• **WHAT IS REQUIRED**:
Find the lines in these entries that include the word "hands" and state how many there are, with no other words.

• **DATA FOR THIS TASK**:
■ ■ ■ ■ ■
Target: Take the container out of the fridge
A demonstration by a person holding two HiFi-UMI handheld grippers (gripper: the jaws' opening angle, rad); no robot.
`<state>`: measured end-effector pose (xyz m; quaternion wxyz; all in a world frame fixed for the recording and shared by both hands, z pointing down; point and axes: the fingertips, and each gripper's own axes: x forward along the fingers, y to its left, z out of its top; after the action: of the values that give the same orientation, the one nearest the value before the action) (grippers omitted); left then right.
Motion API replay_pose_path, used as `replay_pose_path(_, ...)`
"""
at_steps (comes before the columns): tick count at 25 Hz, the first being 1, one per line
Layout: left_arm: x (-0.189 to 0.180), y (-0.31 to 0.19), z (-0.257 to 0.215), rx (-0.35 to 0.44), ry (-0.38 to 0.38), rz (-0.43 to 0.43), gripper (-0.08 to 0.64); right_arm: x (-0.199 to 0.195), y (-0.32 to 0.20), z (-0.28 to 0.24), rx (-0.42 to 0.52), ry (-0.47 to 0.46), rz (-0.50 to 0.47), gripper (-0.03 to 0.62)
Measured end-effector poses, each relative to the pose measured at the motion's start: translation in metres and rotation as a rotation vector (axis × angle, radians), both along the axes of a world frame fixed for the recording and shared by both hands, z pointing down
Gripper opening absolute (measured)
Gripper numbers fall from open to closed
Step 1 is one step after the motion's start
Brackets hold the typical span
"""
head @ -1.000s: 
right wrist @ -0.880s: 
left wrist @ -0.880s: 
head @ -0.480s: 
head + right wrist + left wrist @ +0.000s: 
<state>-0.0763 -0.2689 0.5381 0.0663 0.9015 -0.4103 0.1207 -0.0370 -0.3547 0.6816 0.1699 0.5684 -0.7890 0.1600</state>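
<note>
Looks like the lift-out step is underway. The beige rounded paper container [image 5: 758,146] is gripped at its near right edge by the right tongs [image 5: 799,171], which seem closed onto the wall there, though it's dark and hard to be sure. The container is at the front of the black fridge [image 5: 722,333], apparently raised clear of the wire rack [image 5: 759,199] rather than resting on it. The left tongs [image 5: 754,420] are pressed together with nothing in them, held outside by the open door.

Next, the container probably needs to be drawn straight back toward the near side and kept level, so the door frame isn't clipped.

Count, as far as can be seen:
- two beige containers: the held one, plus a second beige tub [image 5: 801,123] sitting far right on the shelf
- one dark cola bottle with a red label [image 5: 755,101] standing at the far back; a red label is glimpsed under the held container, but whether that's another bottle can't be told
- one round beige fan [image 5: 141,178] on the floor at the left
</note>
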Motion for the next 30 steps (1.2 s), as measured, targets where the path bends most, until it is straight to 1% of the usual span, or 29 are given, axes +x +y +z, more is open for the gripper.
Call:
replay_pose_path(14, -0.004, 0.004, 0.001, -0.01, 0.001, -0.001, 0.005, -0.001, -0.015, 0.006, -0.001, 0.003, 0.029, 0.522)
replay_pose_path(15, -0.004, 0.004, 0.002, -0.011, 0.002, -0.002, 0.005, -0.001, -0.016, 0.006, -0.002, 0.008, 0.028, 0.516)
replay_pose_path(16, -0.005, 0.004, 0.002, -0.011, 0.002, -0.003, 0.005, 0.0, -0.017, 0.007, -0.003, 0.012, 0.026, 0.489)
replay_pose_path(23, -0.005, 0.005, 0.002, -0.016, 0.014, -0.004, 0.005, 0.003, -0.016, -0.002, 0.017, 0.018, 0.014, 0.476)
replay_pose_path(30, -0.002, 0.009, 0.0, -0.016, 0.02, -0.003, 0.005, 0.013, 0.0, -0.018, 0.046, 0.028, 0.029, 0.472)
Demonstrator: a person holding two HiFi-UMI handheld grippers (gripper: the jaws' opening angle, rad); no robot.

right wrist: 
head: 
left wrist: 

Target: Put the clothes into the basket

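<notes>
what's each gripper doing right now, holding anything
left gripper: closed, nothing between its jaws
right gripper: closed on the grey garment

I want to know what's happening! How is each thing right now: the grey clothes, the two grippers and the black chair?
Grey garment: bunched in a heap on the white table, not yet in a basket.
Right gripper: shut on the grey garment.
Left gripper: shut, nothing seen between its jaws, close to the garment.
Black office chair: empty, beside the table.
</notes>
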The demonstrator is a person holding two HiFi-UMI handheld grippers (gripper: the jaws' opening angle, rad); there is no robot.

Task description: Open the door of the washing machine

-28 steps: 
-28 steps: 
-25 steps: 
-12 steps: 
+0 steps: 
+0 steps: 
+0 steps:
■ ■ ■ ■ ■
• **SOLUTION**:
2